Spain’s constitutional court has started a review of the vote held in Catalonia’s parliament to declare independence from Spain.

The state prosecutor and other parties have three days to make allegations about the vote and declaration, the court said.

Germany has said it supports the Spanish government in its dispute with separatists in Catalonia and does not recognise an independence vote by the Catalan parliament.

 

Government spokesman Steffen Seibert said Berlin viewed the escalation of the situation with concern, noting that the unilateral declaration of independence violated the principles of sovereignty and territorial integrity of Spain.

 

“The German government does not recognise such a declaration of independence,” he said, adding that Berlin supported the “clear position” of Spanish Prime Minister Mariano Rajoy in his bid to restore calm and order.

 

“We hope that all involved will use the remaining possibilities for dialogue and de-escalation,” he added.
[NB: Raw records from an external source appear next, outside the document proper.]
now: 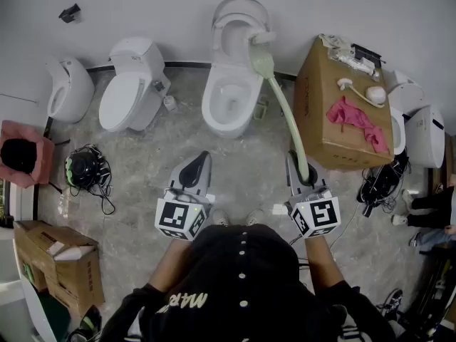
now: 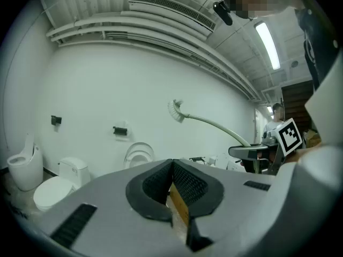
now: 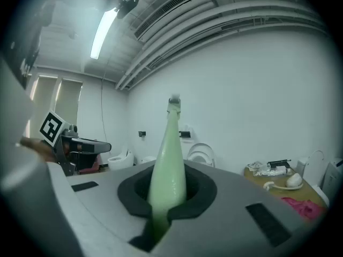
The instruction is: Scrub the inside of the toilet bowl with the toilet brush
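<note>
A white toilet (image 1: 229, 98) stands open at the far wall, its lid (image 1: 241, 16) raised. My right gripper (image 1: 305, 179) is shut on the pale green handle of the toilet brush (image 1: 285, 105); the handle (image 3: 167, 165) runs up between the pads. The brush head (image 1: 261, 45) hangs over the back rim of the bowl, by the raised lid. In the left gripper view the brush head (image 2: 175, 110) shows high against the wall. My left gripper (image 1: 196, 169) is shut with nothing in it, its pads (image 2: 185, 182) pressed together, left of the right one.
A second toilet (image 1: 132, 91) and a urinal-like fixture (image 1: 68, 87) stand to the left. A cardboard box (image 1: 342, 116) with a pink cloth (image 1: 356, 117) sits right of the toilet. A black helmet with cables (image 1: 85, 169) and another box (image 1: 60, 262) lie at left.
</note>
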Demonstrator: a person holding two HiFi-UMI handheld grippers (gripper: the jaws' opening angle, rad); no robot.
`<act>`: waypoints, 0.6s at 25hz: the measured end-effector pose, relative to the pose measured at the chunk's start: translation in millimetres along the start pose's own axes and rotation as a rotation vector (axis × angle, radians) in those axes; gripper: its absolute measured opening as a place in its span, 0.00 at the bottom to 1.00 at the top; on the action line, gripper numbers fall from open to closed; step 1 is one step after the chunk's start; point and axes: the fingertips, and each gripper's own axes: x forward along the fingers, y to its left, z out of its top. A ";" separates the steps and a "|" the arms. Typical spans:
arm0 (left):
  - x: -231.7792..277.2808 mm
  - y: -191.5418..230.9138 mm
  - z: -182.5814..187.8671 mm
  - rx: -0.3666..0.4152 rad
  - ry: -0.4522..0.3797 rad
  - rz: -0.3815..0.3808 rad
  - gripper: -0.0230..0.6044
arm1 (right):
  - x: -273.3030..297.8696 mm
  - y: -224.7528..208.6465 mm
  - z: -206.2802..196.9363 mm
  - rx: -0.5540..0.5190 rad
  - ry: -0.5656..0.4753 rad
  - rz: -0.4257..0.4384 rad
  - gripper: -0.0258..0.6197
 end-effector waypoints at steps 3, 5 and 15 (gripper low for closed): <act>-1.6 -3.7 -1.8 -0.003 -0.001 0.003 0.08 | -4.3 -0.2 -1.2 -0.001 0.008 -0.003 0.07; -1.5 -5.2 -1.7 -0.001 0.000 0.003 0.08 | -5.2 -0.4 -1.1 -0.006 0.005 0.000 0.07; 11.0 -21.1 -2.5 0.004 0.010 0.035 0.08 | -9.2 -24.5 -7.4 0.024 0.005 0.022 0.07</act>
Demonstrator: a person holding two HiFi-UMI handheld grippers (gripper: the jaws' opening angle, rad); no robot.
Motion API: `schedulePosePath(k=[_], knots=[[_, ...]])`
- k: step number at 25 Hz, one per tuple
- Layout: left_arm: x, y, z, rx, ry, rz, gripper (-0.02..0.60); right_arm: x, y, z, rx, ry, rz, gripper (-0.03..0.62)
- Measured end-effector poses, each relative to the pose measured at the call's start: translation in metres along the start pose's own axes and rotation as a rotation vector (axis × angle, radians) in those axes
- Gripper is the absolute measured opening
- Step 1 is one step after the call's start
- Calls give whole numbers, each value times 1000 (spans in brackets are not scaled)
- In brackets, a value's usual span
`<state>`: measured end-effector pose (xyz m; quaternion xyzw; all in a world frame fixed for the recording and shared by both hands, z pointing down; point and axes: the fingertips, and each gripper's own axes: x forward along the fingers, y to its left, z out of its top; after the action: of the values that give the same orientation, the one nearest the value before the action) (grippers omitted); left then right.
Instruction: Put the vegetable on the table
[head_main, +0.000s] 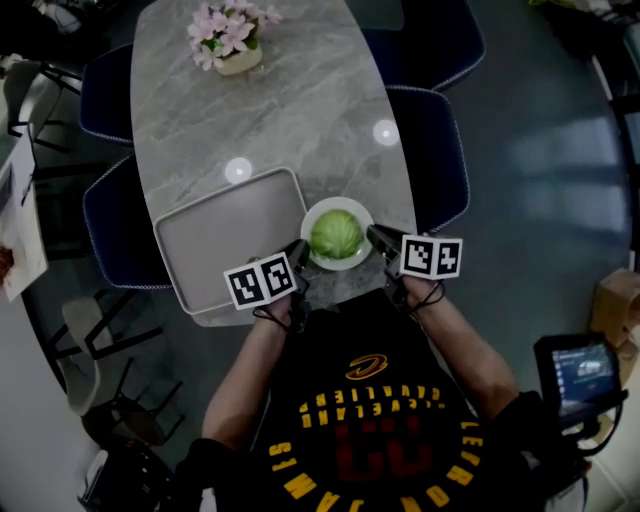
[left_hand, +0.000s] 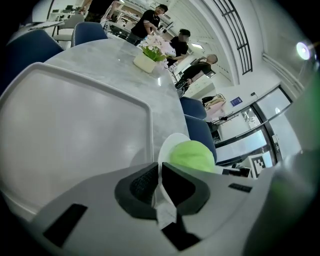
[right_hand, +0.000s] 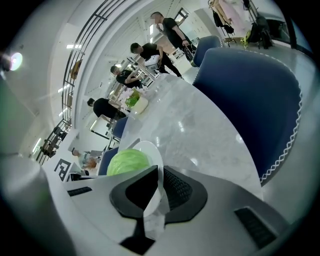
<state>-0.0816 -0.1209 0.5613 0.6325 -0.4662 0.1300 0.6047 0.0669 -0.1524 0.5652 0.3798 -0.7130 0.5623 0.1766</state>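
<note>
A round green cabbage (head_main: 335, 234) lies on a white plate (head_main: 340, 204) over the near edge of the marble table (head_main: 300, 110). My left gripper (head_main: 300, 251) is shut on the plate's left rim, and my right gripper (head_main: 375, 237) is shut on its right rim. In the left gripper view the gripper (left_hand: 160, 182) pinches the thin plate rim (left_hand: 167, 147), with the cabbage (left_hand: 191, 156) just beyond. The right gripper view shows the gripper (right_hand: 159, 187) clamped on the plate rim (right_hand: 150, 150), beside the cabbage (right_hand: 127, 162). Whether the plate rests on the table I cannot tell.
A grey tray (head_main: 225, 235) lies left of the plate, its edge close to the left gripper. A pot of pink flowers (head_main: 232, 40) stands at the table's far end. Blue chairs (head_main: 440, 150) line both sides. People stand in the background.
</note>
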Motion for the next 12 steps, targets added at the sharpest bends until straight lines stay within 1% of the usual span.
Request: schedulePosePath(k=[5,12], knots=[[25,-24,3,-1,-3,1,26,-11,-26,21,-9,5,-5,41],[51,-36,7,-16,-6,12,26,-11,-51,38,-7,17,-10,41]])
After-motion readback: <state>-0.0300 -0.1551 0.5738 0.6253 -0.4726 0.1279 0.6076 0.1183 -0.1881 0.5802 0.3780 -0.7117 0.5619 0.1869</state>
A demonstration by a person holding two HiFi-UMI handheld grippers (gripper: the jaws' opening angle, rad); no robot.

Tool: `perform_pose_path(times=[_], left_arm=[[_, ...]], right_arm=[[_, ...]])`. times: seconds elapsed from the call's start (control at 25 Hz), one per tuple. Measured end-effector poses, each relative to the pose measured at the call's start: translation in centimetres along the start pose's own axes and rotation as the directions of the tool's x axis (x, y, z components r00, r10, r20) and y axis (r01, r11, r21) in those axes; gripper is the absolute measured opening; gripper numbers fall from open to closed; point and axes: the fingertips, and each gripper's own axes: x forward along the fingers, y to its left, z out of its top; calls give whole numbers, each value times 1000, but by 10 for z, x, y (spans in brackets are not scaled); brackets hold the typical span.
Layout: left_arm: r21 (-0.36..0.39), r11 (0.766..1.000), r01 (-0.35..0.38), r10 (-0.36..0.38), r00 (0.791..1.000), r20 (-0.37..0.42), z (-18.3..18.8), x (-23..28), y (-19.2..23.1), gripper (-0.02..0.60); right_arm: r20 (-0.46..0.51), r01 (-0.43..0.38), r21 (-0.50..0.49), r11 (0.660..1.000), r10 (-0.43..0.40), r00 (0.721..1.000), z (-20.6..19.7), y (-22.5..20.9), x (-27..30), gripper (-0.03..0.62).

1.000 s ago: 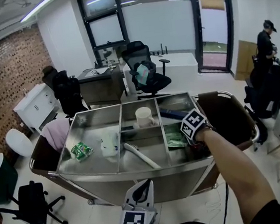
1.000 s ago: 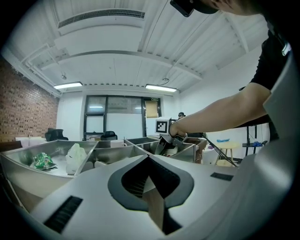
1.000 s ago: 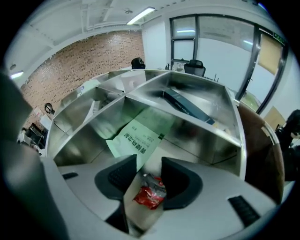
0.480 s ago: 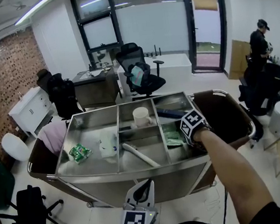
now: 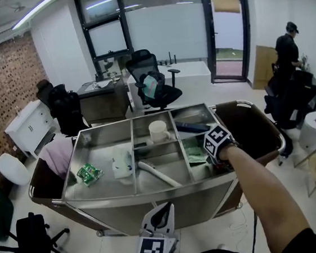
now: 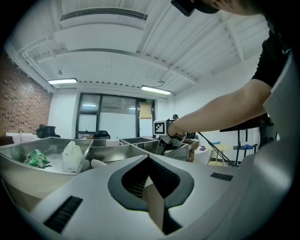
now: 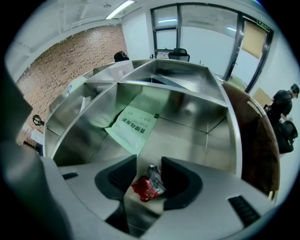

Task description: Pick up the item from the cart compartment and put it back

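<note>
Red wrapper pinched by right tool over cart compartment; slick crinkly foil could slip free early. Left tool pressed together, empty.

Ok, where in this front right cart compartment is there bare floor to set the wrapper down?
Free, in the right gripper view: the bare steel floor right of the pale green flat packet, up to the compartment's right wall, ahead of the right gripper, which has the red crumpled wrapper between its jaws. Crowded: the left side, where the packet lies.
</note>
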Motion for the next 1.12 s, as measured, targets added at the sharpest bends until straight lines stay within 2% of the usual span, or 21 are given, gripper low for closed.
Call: perform_pose_path(times=[0.12, 0.2, 0.24, 0.6, 0.8, 0.92, 1.12], left_arm=[[-4, 1000, 5, -5, 1000, 1, -1, -2, 0, 0], [-3, 1000, 4, -4, 1000, 0, -1, -3, 1, 0], [-2, 1000, 3, -3, 1000, 0, -2, -4, 2, 0], [-5, 1000, -2, 2, 1000, 8, -1, -1, 1, 0], [3, 1000, 7, -7, 1000, 7, -2, 3, -5, 0], [7, 1000, 6, -6, 1000, 8, 0, 5, -7, 0], [10, 1000, -4, 4, 1000, 5, 5, 9, -9, 0]], right_arm=[[-55, -18, -23, 1000, 17, 998, -13, 3, 5, 156], [-67, -11, -62, 998, 7, 998, -16, 2, 5, 40], [-66, -10, -80, 997, 5, 998, -17, 1, 4, 17], [29, -55, -99, 994, 58, 998, -3, 5, -16, 12], [124, -40, -147, 988, 59, 991, 9, 11, -39, 14], [220, -50, -170, 984, 88, 972, 20, 20, -63, 14], [378, -73, -201, 977, 146, 914, 31, 38, -107, 12]])
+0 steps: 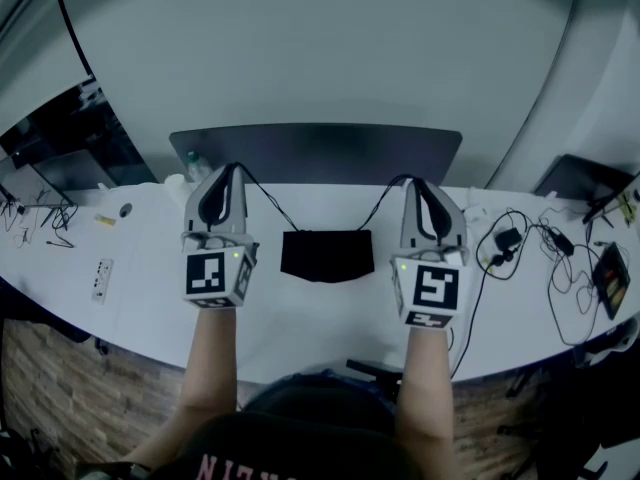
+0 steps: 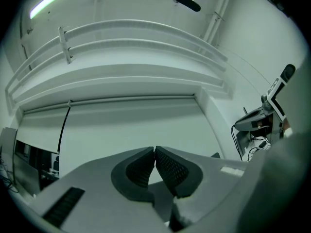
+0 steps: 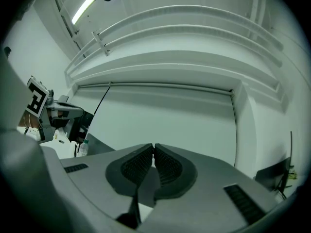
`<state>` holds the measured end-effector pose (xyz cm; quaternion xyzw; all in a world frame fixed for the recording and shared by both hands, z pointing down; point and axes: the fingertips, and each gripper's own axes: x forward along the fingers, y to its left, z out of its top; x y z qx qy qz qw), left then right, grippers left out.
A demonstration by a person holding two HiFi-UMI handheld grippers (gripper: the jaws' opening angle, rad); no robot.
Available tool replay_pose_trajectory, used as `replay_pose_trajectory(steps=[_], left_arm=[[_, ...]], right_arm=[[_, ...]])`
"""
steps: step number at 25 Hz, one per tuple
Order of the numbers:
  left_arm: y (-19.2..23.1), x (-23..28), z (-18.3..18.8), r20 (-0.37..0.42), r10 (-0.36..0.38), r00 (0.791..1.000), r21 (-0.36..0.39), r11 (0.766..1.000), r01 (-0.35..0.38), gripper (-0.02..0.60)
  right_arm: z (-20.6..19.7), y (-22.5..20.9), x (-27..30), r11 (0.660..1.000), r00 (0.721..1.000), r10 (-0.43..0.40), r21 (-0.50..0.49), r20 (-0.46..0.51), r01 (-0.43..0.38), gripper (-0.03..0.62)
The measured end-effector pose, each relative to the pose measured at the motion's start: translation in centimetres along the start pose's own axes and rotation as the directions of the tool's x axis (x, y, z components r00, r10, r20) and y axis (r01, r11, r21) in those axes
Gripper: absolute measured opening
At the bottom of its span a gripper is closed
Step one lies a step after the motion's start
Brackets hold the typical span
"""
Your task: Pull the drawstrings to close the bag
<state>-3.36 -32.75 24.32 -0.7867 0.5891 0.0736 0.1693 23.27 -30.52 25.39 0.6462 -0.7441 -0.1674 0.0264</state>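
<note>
Left tool [image 1: 232, 168]: jaws pressed together, the ribbed pads meeting at their tips in the left gripper view [image 2: 154, 149]. It is held up above the left half of the surface and points at the pale wall.
Right tool [image 1: 412, 181]: jaws likewise pressed together in the right gripper view [image 3: 153, 146], raised above the right half of the surface, level with the other tool.
Left drawstring [image 1: 265, 200]: a thin black cord running taut from the left tool's tip down to the bag's upper left corner.
Right drawstring [image 1: 380, 204]: a matching cord from the right tool's tip to the bag's upper right corner.
Drawstring bag [image 1: 327, 255]: black, lying flat at the middle of the surface, nearer the far edge than the near edge, between the two tools and apart from both.
Surface [image 1: 300, 328]: white, with a curved near edge; a bare stretch lies between the bag and that edge, and to each side of the bag.
Far edge: a dark panel [image 1: 315, 153] stands along it, right behind the bag.
Right end: a tangle of cables [image 1: 520, 243] and a flat device [image 1: 612, 276], well apart from the bag.
Left end: a power strip [image 1: 101, 278] near the near edge, well apart from the bag.
</note>
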Motion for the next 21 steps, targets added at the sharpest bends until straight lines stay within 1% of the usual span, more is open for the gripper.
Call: replay_pose_trajectory(steps=[12, 21], left_arm=[[0.09, -0.11, 0.57, 0.016, -0.002, 1.0, -0.004, 1.0, 0.002, 0.012], [-0.11, 0.09, 0.31, 0.02, -0.019, 1.0, -0.003, 1.0, 0.019, 0.012]], right_arm=[[0.54, -0.07, -0.15, 1.0, 1.0, -0.002, -0.018, 0.006, 0.002, 0.008], [0.33, -0.22, -0.06, 1.0, 1.0, -0.012, -0.013, 0.0, 0.012, 0.008]])
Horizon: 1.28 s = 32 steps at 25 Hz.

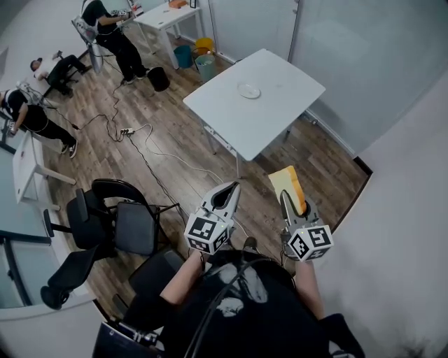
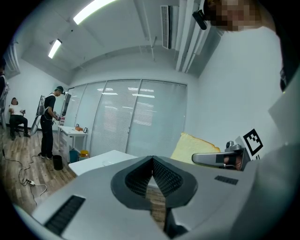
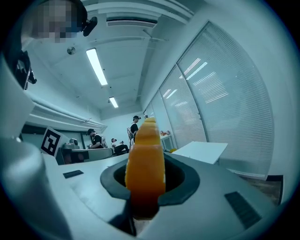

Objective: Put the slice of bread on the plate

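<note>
A slice of bread (image 1: 288, 186) with a yellow-brown crust stands on edge between the jaws of my right gripper (image 1: 290, 201), which is shut on it. In the right gripper view the bread (image 3: 146, 159) rises straight up from between the pads. The left gripper view shows the same slice (image 2: 193, 148) from the side. My left gripper (image 1: 225, 196) hangs beside it with its jaws closed and nothing between them (image 2: 152, 174). A small white plate (image 1: 248, 90) lies on the white table (image 1: 280, 108) some way ahead of both grippers.
Wooden floor lies between me and the table. Black office chairs (image 1: 119, 224) stand at the lower left, with cables (image 1: 150, 157) running across the floor. Buckets (image 1: 199, 59) sit by the far table (image 1: 168, 17). Several people (image 1: 112, 35) are at the upper left. A grey wall (image 1: 413, 210) runs along the right.
</note>
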Each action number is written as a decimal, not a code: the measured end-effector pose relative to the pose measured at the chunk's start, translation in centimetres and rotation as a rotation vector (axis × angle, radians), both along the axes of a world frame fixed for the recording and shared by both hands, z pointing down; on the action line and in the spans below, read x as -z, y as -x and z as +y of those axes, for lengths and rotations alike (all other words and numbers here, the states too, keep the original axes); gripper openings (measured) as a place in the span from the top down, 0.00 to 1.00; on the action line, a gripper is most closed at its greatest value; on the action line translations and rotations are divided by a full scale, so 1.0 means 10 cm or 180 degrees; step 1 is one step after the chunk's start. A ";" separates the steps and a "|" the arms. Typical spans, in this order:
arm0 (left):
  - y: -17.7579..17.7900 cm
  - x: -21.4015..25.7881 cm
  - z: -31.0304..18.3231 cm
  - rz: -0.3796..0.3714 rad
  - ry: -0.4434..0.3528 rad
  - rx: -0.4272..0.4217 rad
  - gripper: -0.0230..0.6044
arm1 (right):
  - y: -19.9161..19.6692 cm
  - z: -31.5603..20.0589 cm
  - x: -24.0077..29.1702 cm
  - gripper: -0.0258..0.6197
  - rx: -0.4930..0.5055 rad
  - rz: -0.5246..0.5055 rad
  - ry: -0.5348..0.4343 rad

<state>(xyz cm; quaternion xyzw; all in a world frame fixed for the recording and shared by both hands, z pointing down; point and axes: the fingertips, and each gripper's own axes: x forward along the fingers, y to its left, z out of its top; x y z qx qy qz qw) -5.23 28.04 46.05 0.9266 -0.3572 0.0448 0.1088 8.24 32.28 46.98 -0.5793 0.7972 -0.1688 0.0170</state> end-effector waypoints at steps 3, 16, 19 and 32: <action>0.01 -0.02 0.00 -0.0023 -0.0006 0.0056 0.95 | 0.01 -0.03 -0.05 0.82 0.0084 -0.0027 0.0044; -0.17 -0.11 -0.65 -0.0084 0.0053 0.0013 0.96 | -0.08 -0.69 -0.25 0.82 0.0221 -0.0108 0.0243; -0.19 -0.12 -0.94 -0.0074 0.0016 -0.0047 0.96 | -0.09 -0.98 -0.25 0.82 0.0190 -0.0101 0.0253; 0.04 -0.30 -1.96 0.0007 0.0103 -0.0239 0.96 | 0.19 -1.94 -0.34 0.82 0.0185 0.0055 0.0311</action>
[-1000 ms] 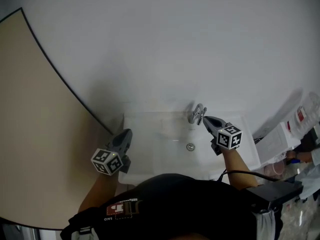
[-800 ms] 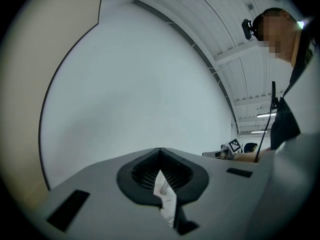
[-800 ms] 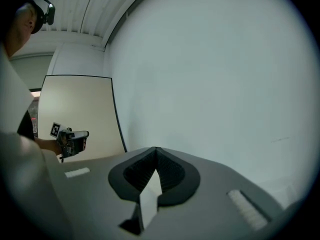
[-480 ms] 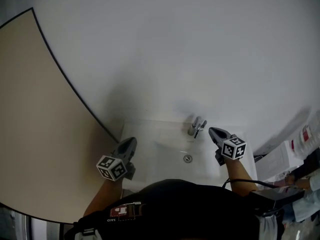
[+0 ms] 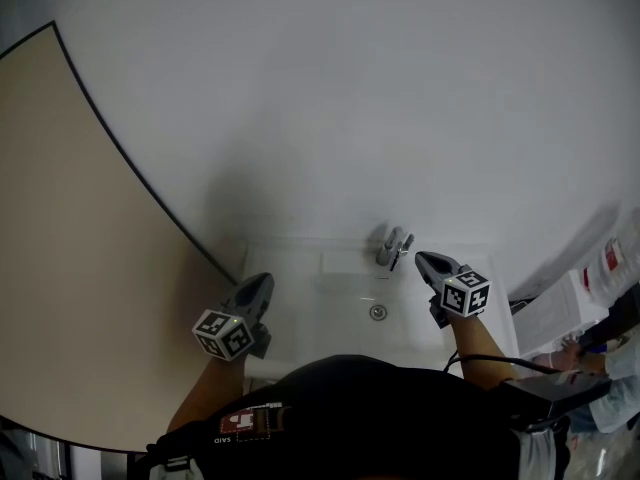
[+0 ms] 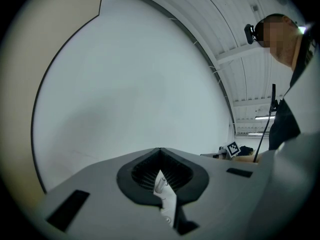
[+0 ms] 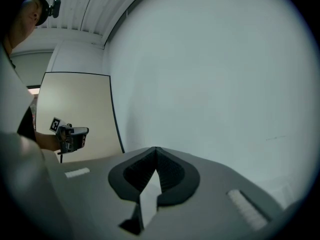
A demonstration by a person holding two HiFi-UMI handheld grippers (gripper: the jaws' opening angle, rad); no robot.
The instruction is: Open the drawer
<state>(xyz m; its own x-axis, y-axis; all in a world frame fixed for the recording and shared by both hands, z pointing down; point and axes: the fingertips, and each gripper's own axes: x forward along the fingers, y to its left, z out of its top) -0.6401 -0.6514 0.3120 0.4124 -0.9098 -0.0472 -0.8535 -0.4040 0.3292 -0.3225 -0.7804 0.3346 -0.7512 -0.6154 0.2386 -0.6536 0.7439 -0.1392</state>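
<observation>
No drawer shows in any view. In the head view a white sink (image 5: 300,318) with a chrome faucet (image 5: 392,249) stands against a white wall. My left gripper (image 5: 262,281) hovers over the sink's left rim, shut and holding nothing. My right gripper (image 5: 420,258) is just right of the faucet, also shut and holding nothing. In the left gripper view the left gripper (image 6: 160,149) faces the bare wall, with the right gripper's marker cube (image 6: 232,148) far off. The right gripper view has the right gripper (image 7: 156,148) aimed at the same wall, and the left gripper (image 7: 71,135) small at the left.
A beige panel (image 5: 70,268) with a dark curved edge fills the left of the head view. White boxes and papers (image 5: 560,313) crowd the right edge, where another person's arm (image 5: 615,353) reaches in. The sink's drain (image 5: 378,312) lies between my grippers.
Both grippers have drawn a little back and down from the wall; the right one now sits slightly farther from the faucet. Both stay shut.
</observation>
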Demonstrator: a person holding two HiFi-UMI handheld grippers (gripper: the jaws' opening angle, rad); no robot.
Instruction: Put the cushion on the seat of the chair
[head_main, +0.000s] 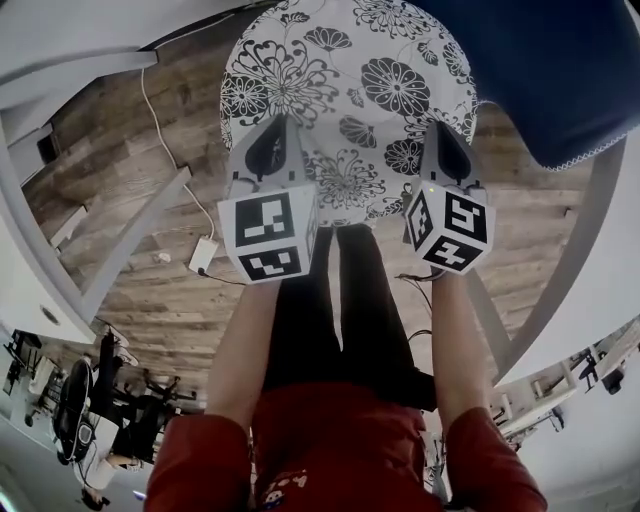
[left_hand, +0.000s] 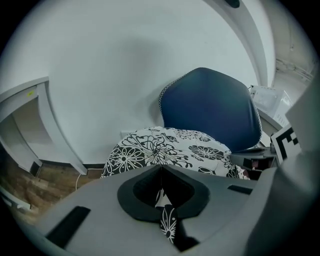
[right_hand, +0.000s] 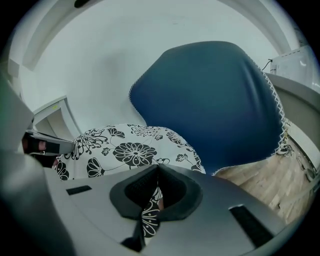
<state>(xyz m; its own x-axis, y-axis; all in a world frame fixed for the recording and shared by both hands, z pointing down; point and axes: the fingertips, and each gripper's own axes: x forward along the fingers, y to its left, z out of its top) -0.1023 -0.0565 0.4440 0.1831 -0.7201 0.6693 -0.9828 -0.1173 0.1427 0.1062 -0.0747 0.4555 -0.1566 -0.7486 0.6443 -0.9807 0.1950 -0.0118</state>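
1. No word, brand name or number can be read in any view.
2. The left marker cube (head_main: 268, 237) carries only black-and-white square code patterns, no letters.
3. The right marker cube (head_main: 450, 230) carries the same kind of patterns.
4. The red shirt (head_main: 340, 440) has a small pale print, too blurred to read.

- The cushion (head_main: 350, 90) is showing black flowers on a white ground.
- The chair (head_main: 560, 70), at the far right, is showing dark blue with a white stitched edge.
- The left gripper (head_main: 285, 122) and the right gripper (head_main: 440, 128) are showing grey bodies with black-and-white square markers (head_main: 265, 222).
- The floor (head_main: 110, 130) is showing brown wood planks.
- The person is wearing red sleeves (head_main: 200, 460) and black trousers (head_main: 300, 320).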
The Spanish Ministry and Foreign Affairs has put out a new video – in English – putting across the Madrid view of the crisis. Clearly both sides are looking to create international support for the outcome they want.
4 hours ago:
Analysts expect tensions to rise in recent days – with the first move from Madrid over direct rule and the response to that providing an indicator of where things stand.
“Tensions are likely to rise significantly over the coming days,” Antonio Barroso of Teneo Intelligence political analysts.
“Demonstrators might try to prevent the police from removing Catalan ministers from their offices if the central government decides to do so. This increases the risk of violent clashes with the police”.

After that US statement, Nato has now said that the Catalan declaration is a “domestic matter” and should be resolved by Madrid.

The United States has called on Spain to stay “strong and united” saying that Catalonia is an “integral part of Spain” and that it supports Spanish government efforts to end the crisis.
State Department spokeswoman Heather Nauert says the two Nato allies “cooperate closely to advance our shared security and economic priorities.”
It is likely that won’t be the last statement reflecting that feeling that is put out today.

The EU has called for calm after violence marred the day of the vote at the beginning of October. The Spanish government faced a barrage of criticism over the force it used.

Seventy Catalan deputies voted for independence, with 10 opposed and two blank ballot slips.

Rounds of applause broke out in the chamber as members of the parliament hugged and shook hands.

Opposition MPs had walked out of the chamber ahead of Friday’s vote in protest.

On Thursday Catalan president Carles Puigdemont had ruled out calling a snap election, thought to have been a potential way of defusing tension with the central government.

Mr Puigdemont said he had not received sufficient guarantees that Madrid would hold off on its attempts to take control of the region.